# Assigned task
Set down each line of the data exactly, but not the pictures.

Data excerpts
□ □ □ □ □

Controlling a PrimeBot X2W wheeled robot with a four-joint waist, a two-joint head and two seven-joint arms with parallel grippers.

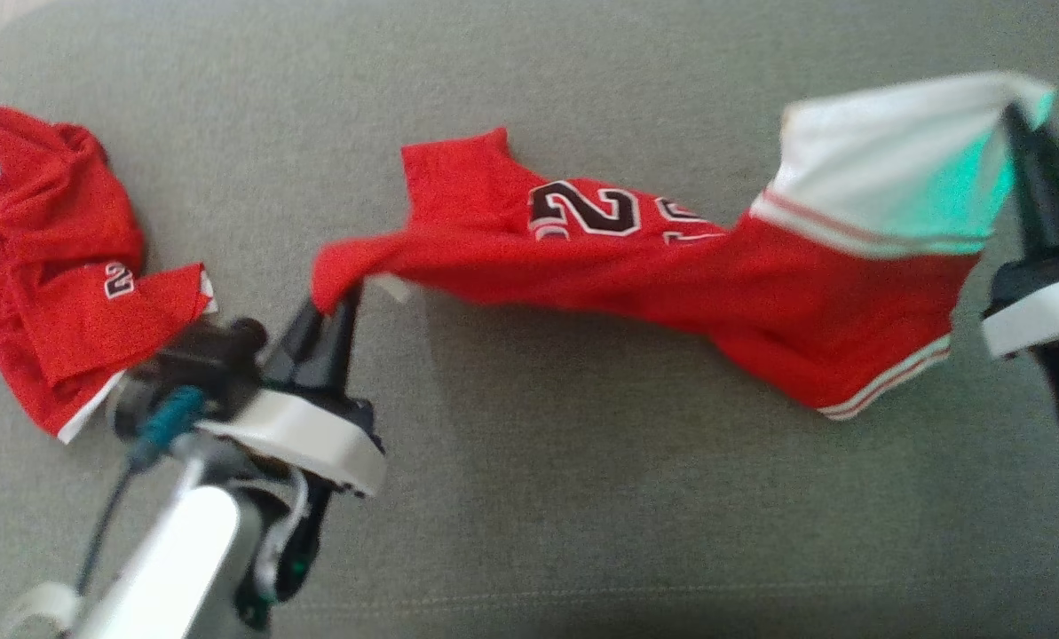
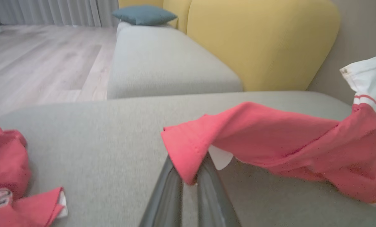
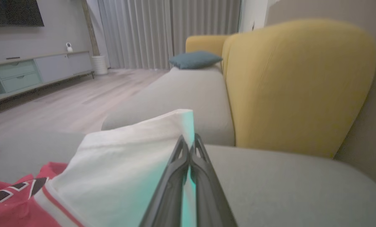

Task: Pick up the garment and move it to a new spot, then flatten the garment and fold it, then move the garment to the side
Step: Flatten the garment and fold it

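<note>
Jersey [image 1: 50,257], crumpled, lies far left on your grey cushion [image 1: 529,497]; your left gripper [image 1: 338,303] pinches a red corner of the garment [image 1: 636,266], which sags stretched over the cushion; your right gripper [image 1: 1015,114] clamps its white end.

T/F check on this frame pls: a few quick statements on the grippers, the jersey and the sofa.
1. The left gripper pinches a red corner of the jersey. True.
2. The right gripper is open above the jersey. False: it is shut on the jersey's white panel.
3. A second garment, also red, lies crumpled on the sofa to the left. True.
4. The jersey lies folded flat. False: it is strung between both grippers, sagging in the middle.
5. The cushion is yellow. False: it is blue; the backrest is yellow.
</note>
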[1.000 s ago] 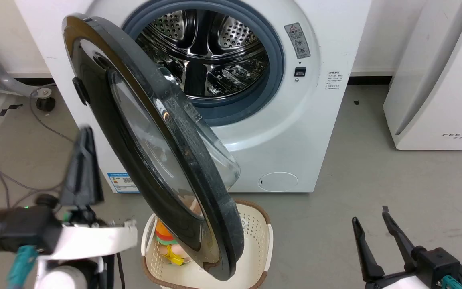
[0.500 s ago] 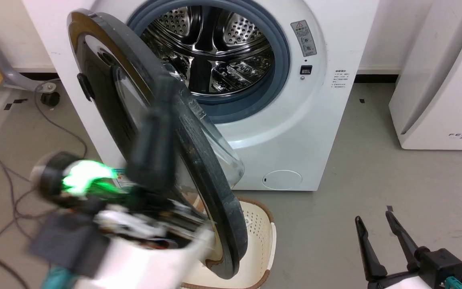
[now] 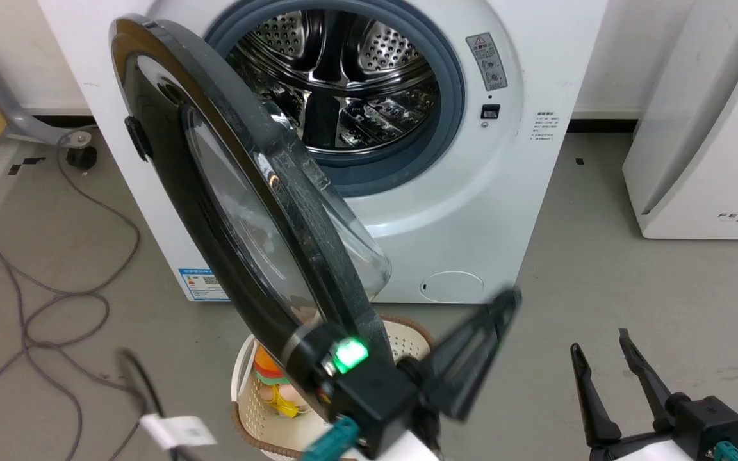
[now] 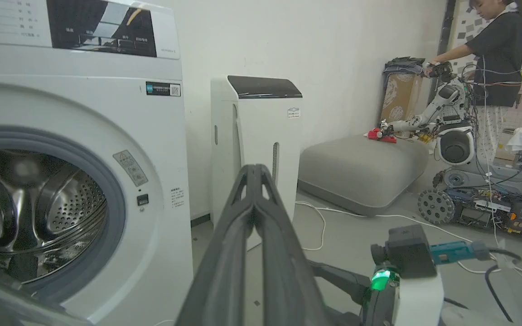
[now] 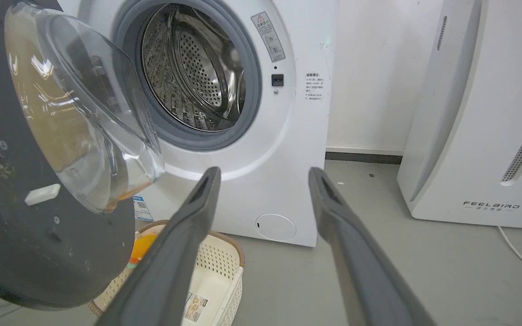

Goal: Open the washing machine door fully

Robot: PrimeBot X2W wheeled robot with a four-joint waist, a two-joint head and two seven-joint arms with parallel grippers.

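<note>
The washing machine door (image 3: 215,192), a glossy black disc with a clear domed bowl, stands partly open, swung out from its left hinge toward me. Its inner side and glass bowl (image 5: 75,117) show in the right wrist view. My left gripper (image 3: 505,302) is shut and empty, its wrist in front of the door's lower edge, its fingers pointing up and right, away from the door. In the left wrist view the left gripper (image 4: 254,171) points toward the air purifier. My right gripper (image 3: 599,342) stands open and empty at the lower right, apart from the door; its fingertips (image 5: 210,175) frame the washer's front.
A cream perforated basket (image 3: 410,349) with coloured items sits on the floor under the door's lower edge. A white air purifier (image 3: 696,128) stands right of the washer (image 3: 471,192). Grey cables (image 3: 55,294) loop on the left floor. A person (image 4: 496,45) and another robot (image 4: 456,145) are far off.
My left arm has swung from the left of the door across its front to below its lower edge, fingers now pointing right. The door and right gripper look unmoved.
</note>
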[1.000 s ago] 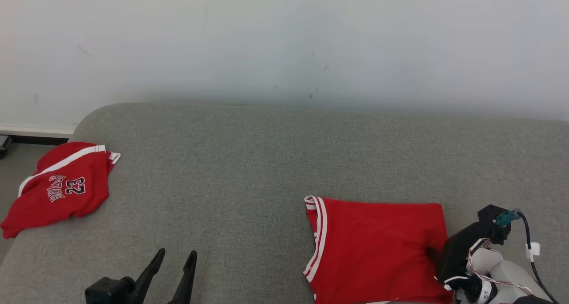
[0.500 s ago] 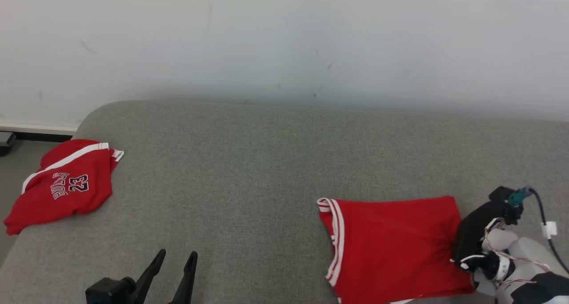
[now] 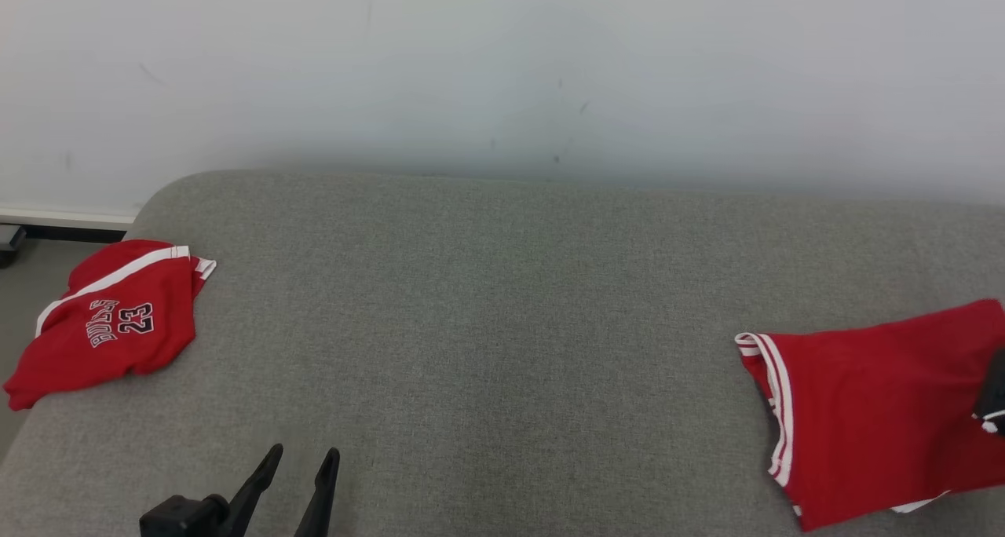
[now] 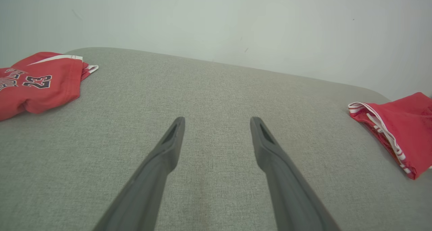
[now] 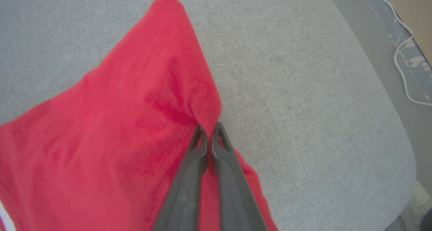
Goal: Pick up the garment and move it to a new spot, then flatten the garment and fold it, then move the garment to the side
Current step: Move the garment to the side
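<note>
Grey upholstery (image 3: pixel 502 301) stretches beneath a pale wall (image 3: pixel 502 66). At its left end lies a red jersey (image 3: pixel 110 321) printed "BULLS 23". The folded red garment (image 3: pixel 871 411), white-striped along one edge, has slid from the middle to the far right, with its cloth pinched between the closed fingers of the right gripper (image 5: pixel 210 131). The left gripper (image 3: pixel 305 452) hovers spread and empty.

The robot's left gripper (image 3: pixel 303 452) sits low at the lower left of the head view, its two dark fingers spread apart and pointing forward, while the right gripper (image 5: pixel 210 129), extended far to the right, pinches a fold of the red garment (image 5: pixel 118 123) between closed fingers.
</note>
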Tool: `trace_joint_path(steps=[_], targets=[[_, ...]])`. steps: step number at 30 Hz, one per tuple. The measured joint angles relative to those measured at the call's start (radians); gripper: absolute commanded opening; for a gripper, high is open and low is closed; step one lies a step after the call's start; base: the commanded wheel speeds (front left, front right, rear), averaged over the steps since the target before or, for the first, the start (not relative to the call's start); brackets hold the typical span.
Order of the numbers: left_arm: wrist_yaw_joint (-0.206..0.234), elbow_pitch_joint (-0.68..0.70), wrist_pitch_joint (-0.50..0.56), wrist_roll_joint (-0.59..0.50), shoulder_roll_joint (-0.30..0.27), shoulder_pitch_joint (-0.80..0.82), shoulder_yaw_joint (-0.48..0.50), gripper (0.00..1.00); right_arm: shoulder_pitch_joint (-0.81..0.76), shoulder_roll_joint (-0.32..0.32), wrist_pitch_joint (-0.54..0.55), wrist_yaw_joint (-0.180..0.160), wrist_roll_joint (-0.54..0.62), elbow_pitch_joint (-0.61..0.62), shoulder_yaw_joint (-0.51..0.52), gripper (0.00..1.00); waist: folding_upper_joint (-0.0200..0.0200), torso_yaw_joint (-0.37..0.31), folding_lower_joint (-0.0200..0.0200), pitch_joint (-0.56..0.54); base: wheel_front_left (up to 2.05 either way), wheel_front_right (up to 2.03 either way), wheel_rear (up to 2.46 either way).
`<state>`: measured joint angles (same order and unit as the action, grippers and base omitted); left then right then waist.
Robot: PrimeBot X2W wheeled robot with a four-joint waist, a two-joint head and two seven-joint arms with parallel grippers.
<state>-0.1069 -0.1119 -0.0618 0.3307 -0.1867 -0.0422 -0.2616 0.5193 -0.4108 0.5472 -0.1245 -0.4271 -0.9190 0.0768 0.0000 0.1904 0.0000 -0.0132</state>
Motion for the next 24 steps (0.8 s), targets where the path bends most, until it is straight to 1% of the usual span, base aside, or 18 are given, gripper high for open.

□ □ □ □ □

# Task answer
Controlling a PrimeBot X2W wheeled robot with a four-joint waist, a two-joint head and two seven-joint arms with parallel grippers.


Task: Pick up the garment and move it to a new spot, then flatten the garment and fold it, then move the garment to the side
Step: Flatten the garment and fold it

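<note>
Jersey [image 1: 50,257], crumpled, lies far left on your grey cushion [image 1: 529,497]; your left gripper [image 1: 338,303] pinches a red corner of the garment [image 1: 636,266], which sags stretched over the cushion; your right gripper [image 1: 1015,114] clamps its white end.

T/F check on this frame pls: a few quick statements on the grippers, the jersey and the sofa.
1. The left gripper pinches a red corner of the jersey. True.
2. The right gripper is open above the jersey. False: it is shut on the jersey's white panel.
3. A second garment, also red, lies crumpled on the sofa to the left. True.
4. The jersey lies folded flat. False: it is strung between both grippers, sagging in the middle.
5. The cushion is yellow. False: it is blue; the backrest is yellow.
</note>
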[1.000 s ago] 
[0.500 s ago] 
[now] 
[now] 
[now] 

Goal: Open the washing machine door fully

Robot: PrimeBot X2W wheeled robot with a four-joint waist, a two-joint head and two seven-joint arms with parallel grippers.

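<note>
The washing machine door (image 3: 215,192), a glossy black disc with a clear domed bowl, stands partly open, swung out from its left hinge toward me. Its inner side and glass bowl (image 5: 75,117) show in the right wrist view. My left gripper (image 3: 505,302) is shut and empty, its wrist in front of the door's lower edge, its fingers pointing up and right, away from the door. In the left wrist view the left gripper (image 4: 254,171) points toward the air purifier. My right gripper (image 3: 599,342) stands open and empty at the lower right, apart from the door; its fingertips (image 5: 210,175) frame the washer's front.
A cream perforated basket (image 3: 410,349) with coloured items sits on the floor under the door's lower edge. A white air purifier (image 3: 696,128) stands right of the washer (image 3: 471,192). Grey cables (image 3: 55,294) loop on the left floor. A person (image 4: 496,45) and another robot (image 4: 456,145) are far off.
My left arm has swung from the left of the door across its front to below its lower edge, fingers now pointing right. The door and right gripper look unmoved.
</note>
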[1.000 s ago] 
[0.500 s ago] 
[now] 
[now] 
[now] 
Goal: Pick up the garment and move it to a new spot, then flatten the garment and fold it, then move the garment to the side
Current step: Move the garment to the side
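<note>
Grey upholstery (image 3: pixel 502 301) stretches beneath a pale wall (image 3: pixel 502 66). At its left end lies a red jersey (image 3: pixel 110 321) printed "BULLS 23". The folded red garment (image 3: pixel 871 411), white-striped along one edge, has slid from the middle to the far right, with its cloth pinched between the closed fingers of the right gripper (image 5: pixel 210 131). The left gripper (image 3: pixel 305 452) hovers spread and empty.

The robot's left gripper (image 3: pixel 303 452) sits low at the lower left of the head view, its two dark fingers spread apart and pointing forward, while the right gripper (image 5: pixel 210 129), extended far to the right, pinches a fold of the red garment (image 5: pixel 118 123) between closed fingers.
</note>
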Tool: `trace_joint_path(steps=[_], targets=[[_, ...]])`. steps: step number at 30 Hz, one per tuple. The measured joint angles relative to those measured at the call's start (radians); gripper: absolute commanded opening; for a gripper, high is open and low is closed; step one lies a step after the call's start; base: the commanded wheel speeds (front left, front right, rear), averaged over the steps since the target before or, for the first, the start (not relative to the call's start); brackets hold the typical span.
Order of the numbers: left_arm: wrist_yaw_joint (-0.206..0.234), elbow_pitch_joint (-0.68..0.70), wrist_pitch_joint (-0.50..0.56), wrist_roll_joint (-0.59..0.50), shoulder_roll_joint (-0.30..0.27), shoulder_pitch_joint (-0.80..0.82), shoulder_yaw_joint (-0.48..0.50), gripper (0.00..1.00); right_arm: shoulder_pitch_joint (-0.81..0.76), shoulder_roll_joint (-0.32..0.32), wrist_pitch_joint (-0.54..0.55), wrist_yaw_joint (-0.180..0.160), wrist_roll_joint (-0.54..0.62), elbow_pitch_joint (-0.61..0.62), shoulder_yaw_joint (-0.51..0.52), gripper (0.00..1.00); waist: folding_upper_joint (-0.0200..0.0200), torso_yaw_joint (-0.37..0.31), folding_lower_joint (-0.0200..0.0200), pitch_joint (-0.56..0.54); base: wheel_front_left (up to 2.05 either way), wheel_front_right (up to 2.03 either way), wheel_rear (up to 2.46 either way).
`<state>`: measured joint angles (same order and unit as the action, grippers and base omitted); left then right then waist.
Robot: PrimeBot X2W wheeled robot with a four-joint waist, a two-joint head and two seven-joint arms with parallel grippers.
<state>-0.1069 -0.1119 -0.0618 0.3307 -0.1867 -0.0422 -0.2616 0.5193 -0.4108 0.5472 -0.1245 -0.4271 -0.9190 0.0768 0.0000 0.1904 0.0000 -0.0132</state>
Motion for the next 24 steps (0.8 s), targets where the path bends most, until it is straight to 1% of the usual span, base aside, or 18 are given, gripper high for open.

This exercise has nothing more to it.